● **ABOUT THIS EXERCISE**
Repeat exactly, please, the opening lines of the data below, through and including the line where "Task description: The" sits.
▶
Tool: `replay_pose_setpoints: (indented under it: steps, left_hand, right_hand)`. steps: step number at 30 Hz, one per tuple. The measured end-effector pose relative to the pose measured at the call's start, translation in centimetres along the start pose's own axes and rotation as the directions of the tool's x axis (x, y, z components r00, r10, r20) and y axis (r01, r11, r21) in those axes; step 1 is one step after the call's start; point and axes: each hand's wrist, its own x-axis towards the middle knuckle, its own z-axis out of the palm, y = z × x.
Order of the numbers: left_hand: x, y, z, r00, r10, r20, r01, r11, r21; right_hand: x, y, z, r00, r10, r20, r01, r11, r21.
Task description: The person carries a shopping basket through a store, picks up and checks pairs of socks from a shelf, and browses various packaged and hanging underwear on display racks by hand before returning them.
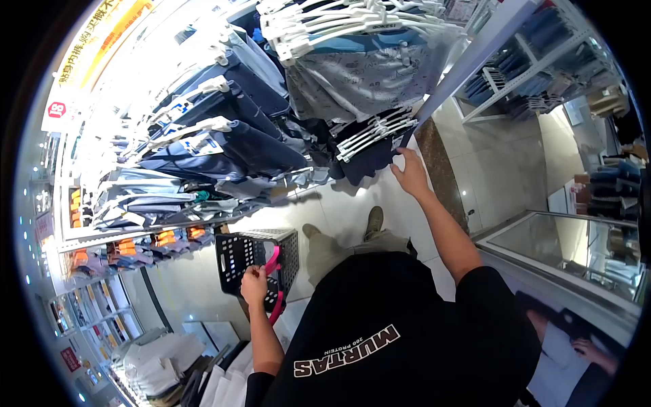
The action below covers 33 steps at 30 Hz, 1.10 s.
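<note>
My left hand (254, 285) is closed at the pink handle (273, 260) of a black perforated shopping basket (234, 261), which hangs low on the left. Stretched forward on the right, my right hand (411, 172) has its thumb and fingers apart, with nothing visible between them. It is nearest to dark garments (366, 163) on a lower row of white hangers (376, 132). Above that row, patterned grey shorts (359, 81) hang from more white hangers (346, 27).
Dark blue clothes (237, 146) hang on the rack at the left. A white upright post (468, 61) rises right of the shorts. Folded clothes (159, 359) lie at the lower left. A glass-topped case (569, 247) stands at the right.
</note>
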Motion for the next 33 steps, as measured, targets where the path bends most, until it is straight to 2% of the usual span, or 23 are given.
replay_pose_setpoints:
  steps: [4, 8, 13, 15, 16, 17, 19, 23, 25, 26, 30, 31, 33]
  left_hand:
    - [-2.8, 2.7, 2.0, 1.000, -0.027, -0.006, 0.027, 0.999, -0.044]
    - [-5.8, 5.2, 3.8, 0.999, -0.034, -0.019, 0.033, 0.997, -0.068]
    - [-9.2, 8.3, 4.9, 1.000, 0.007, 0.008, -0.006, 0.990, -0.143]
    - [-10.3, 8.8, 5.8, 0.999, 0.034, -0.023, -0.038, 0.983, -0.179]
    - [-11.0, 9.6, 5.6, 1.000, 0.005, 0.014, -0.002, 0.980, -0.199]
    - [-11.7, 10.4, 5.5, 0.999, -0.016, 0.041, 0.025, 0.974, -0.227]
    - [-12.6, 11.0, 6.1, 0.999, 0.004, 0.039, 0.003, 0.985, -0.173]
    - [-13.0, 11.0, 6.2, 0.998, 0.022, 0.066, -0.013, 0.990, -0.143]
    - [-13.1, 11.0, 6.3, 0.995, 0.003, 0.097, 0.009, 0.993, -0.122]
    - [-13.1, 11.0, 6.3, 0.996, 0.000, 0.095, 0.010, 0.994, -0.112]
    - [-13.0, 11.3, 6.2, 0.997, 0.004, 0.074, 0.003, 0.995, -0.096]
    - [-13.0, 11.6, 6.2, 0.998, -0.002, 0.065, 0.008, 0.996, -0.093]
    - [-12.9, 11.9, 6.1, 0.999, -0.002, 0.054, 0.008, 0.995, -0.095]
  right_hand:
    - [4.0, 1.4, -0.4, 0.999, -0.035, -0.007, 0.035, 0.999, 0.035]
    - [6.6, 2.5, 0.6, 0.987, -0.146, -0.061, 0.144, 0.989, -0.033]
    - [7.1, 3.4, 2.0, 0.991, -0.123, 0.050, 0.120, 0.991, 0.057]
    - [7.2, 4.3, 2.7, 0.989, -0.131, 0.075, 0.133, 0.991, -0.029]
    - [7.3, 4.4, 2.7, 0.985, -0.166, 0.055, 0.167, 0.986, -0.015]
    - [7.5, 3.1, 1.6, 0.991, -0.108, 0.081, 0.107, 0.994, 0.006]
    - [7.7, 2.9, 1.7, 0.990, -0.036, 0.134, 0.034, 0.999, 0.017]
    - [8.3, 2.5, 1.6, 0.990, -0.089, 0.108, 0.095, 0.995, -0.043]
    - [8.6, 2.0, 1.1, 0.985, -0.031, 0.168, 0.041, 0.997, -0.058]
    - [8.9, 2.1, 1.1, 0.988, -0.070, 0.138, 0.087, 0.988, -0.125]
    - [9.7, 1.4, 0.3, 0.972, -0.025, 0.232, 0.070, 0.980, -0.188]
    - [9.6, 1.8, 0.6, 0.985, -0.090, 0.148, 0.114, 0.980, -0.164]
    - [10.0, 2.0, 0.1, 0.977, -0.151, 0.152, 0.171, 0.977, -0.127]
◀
● **PROBLEM SOLUTION**
Tool: `replay_pose_setpoints: (indented under it: steps, left_hand, right_hand)`. steps: step number at 30 Hz, one per tuple. The measured end-effector pose relative to the pose measured at the call's start, translation in centimetres along the start pose's own axes and rotation as the directions of the tool's x axis (x, y, z components r00, r10, r20) and y axis (r01, r11, r21) in those axes; step 1 is one step after the call's start; point and axes: each hand's wrist, its own x-axis towards the middle knuckle, its own z-axis out of the palm, y = z × x.
Order of the numbers: left_hand: x, y, z, r00, r10, r20, r01, r11, r21; right_hand: x, y, z, r00, r10, r20, r01, r11, r21.
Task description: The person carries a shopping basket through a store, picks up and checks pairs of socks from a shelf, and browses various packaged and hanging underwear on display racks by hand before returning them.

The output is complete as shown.